A thing of the week!

What does that mean?

It means we will be featuring it on our podcast; 3D Printing Today... threedprintingtoday.libsyn.com
Episode 285 which will release this Thursday.

Pity I didn't know or you could have had me say a few things about it for your podcast, or I could have told you about my motivation or the design considerations I struggled with. No worries, maybe next time ;-)

Took a little while but here is a video of Chordoma working: https://youtu.be/AU-Oaop_8AA Thanks to my son for video'ing it!

The thing I never really worked out a solution for, was a way of load balancing between the three strings that each chord has. If there was just two strings then I could have used a pulley on the key, with the chord wrapping around it so that pulling the axis of the pulley would allow the string pull force to balance. But you can only rotate a wheel in two directions - cw and acw - which is no good for three strings. Putting this design in the public domain in the hope that somebody somewhere can think of a solution for that. Share your ideas!!

Is your load balance problem related to the different gauge of each guitar string, a quality of the line / line friction you are using that is length/angle/routing dependent, or an issue with the resistance from those rubber bands you are using to create the off-string default hold, or a matter of the effective leverage at the mounting point of the string on the key mechanism? Just looking at your pics (I confess, I didn't look at your PDF), I think the first thing I'd try would be oiling up those steel bars with some sewing machine oil (and use something like teflon floss, not string).

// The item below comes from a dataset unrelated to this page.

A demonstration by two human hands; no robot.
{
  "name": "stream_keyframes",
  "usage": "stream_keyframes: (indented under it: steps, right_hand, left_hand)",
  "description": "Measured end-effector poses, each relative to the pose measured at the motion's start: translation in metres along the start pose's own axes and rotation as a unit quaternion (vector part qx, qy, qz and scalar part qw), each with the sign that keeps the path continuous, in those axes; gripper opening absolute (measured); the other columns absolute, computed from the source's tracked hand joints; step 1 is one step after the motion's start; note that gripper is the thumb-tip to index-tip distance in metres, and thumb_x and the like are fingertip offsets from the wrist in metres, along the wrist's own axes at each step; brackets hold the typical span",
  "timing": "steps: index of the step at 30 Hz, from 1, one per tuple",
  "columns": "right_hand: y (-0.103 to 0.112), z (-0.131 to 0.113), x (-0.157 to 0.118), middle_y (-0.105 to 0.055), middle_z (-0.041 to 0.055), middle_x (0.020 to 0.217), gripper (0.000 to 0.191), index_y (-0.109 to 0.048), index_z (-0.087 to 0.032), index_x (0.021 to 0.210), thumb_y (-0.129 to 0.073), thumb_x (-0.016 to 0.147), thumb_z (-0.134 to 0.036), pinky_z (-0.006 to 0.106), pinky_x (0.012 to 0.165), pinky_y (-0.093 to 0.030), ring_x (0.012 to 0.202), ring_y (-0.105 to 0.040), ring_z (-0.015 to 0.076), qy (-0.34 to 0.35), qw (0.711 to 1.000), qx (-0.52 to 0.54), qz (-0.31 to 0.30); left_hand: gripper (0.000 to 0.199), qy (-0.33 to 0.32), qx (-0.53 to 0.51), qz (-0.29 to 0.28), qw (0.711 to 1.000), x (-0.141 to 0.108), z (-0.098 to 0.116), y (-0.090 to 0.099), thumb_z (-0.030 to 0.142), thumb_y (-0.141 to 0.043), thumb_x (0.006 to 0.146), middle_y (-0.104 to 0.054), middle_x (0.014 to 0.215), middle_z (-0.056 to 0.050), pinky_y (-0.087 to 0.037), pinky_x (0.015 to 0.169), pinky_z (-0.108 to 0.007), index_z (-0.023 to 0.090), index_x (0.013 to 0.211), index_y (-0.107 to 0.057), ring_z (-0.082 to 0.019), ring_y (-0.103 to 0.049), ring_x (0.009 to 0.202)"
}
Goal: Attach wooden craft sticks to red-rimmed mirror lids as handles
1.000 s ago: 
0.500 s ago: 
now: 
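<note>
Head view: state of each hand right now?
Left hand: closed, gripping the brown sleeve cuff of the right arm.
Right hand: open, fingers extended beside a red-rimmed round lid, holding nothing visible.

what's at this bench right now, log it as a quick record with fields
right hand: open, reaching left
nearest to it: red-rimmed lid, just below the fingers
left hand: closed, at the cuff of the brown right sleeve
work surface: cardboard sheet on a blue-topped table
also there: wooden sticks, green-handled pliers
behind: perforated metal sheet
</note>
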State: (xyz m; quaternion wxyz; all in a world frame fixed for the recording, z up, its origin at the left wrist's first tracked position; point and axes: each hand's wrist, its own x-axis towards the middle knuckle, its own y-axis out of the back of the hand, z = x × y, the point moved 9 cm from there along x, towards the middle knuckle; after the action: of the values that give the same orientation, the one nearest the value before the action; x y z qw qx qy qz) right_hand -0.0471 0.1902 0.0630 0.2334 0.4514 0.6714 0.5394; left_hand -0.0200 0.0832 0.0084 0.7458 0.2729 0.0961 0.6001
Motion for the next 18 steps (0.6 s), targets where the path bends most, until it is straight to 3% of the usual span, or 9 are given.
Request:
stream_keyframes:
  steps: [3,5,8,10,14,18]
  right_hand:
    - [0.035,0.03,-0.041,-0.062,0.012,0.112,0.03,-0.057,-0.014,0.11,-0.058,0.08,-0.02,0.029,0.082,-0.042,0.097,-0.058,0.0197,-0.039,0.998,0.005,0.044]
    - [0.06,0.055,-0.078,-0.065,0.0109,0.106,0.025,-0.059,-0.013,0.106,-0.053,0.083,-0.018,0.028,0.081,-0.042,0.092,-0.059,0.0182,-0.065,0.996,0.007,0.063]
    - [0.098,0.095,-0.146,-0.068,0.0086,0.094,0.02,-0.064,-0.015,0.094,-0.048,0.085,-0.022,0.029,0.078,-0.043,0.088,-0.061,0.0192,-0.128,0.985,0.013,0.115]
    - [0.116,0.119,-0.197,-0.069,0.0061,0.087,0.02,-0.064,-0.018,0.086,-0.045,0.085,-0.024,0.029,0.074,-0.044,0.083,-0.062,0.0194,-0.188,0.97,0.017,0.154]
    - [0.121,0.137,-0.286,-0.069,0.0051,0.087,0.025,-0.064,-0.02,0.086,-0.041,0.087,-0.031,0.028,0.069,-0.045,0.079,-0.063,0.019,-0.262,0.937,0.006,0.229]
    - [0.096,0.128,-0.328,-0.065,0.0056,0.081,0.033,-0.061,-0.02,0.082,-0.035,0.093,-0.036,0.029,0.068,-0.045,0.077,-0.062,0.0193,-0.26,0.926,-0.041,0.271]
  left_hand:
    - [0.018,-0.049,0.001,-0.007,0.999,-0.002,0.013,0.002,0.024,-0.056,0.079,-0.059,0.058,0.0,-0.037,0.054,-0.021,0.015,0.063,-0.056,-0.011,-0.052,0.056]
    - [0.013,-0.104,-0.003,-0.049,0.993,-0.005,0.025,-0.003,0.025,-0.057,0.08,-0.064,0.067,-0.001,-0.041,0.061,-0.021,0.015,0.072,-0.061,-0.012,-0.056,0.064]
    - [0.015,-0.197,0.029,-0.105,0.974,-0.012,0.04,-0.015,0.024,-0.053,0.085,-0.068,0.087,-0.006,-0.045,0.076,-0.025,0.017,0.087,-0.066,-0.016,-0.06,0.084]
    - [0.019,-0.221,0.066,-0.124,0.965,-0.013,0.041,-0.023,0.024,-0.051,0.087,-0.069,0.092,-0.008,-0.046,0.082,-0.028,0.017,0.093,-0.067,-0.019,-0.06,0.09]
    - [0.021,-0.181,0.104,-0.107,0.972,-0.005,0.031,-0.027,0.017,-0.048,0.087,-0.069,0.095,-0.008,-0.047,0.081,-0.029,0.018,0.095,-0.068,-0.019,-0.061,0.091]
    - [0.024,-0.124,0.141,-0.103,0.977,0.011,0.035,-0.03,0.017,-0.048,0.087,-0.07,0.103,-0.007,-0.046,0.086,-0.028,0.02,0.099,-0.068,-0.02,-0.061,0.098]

Setting aside the difference in gauge of the guitar strings for the moment, the only reason I can see for there to be variance in resistance is (1) variation in rubber bands and (2) delta friction based on routing angles.

If the problem is due to the guitar string gauges, then calibrate by using thinner rubber bands for the heavier gauge strings and thicker / more rubber bands on the wimpy nylon e, etc.

It's more like I need a whippletree on each line to ensure force is the same. I see what you mean about the strings of the guitar having different push forces, but I think that's a fairly small effect, though since the pressure is different for each string it should not be ignored. Friction is not a problem though - the cords I'm using are braided low stretch fishing line and they are only rubbing against the chrome poles, and do so very easily. I don't think that's a problem. Flexibility of the entire base might be more of an issue than friction, and I think the next version should be beefed up a bit, or made from something stiffer.

When is the next version coming out??

Funny you say that, I'm working on a new version which is stiffer. I think I'm going to bite the bullet an fix the machine to the neck in a more secure manner. It's a bit wobbly at the moment as there is precious little to grip onto round the back of the neck. The fact that it's not very stiff makes compressing the strings less than optimal.

Great idea, this looks very interesting - does it work on a normal 6-string guitar?
But it looks also a bit complex to build without an instruction. Please upload a video on Youtube.

There are instructions on a PDF in the download, otherwise, yes it would be hard to make. Still hard though... As you'll see from the video I was using this on a Ruison TR-3 Silent Guitar connected to a small amp. This is a slightly odd guitar in that there is no classic headstock, but fitting it to a normal classical guitar would just be a matter of changing the rear clips. If you got a cheap 'sacrificial' guitar then you could glue the clips to the back of the neck. I've not done that.

Wow. big respect. I'm looking for something like this. I have looked at your construction and have some ideas! A video would be very helpful here! please upload. Thanks.

Video freshly uploaded, I hope it's useful.

Looking to print this, as a start for a steampunked automatic banjo (trying to design my own strumming/picking device atm).Working video would be appreciated, to see what can be expected or maybe needs tweaking for my implementation..

heh, yes it's real. Just happen-chance that it is was uploaded April 1st. I'm away from home this week, off to a conference in Vegas (tough gig...) but I must put it back on the neck of my guitar and video it when I get back. But please take my word for it, it's an actual thing. Would have been a heck of an effort for an April 1st prank!

I wonder why it was uploaded on the 1st of April? Can we see a video of it being used on an actual guitar?......…..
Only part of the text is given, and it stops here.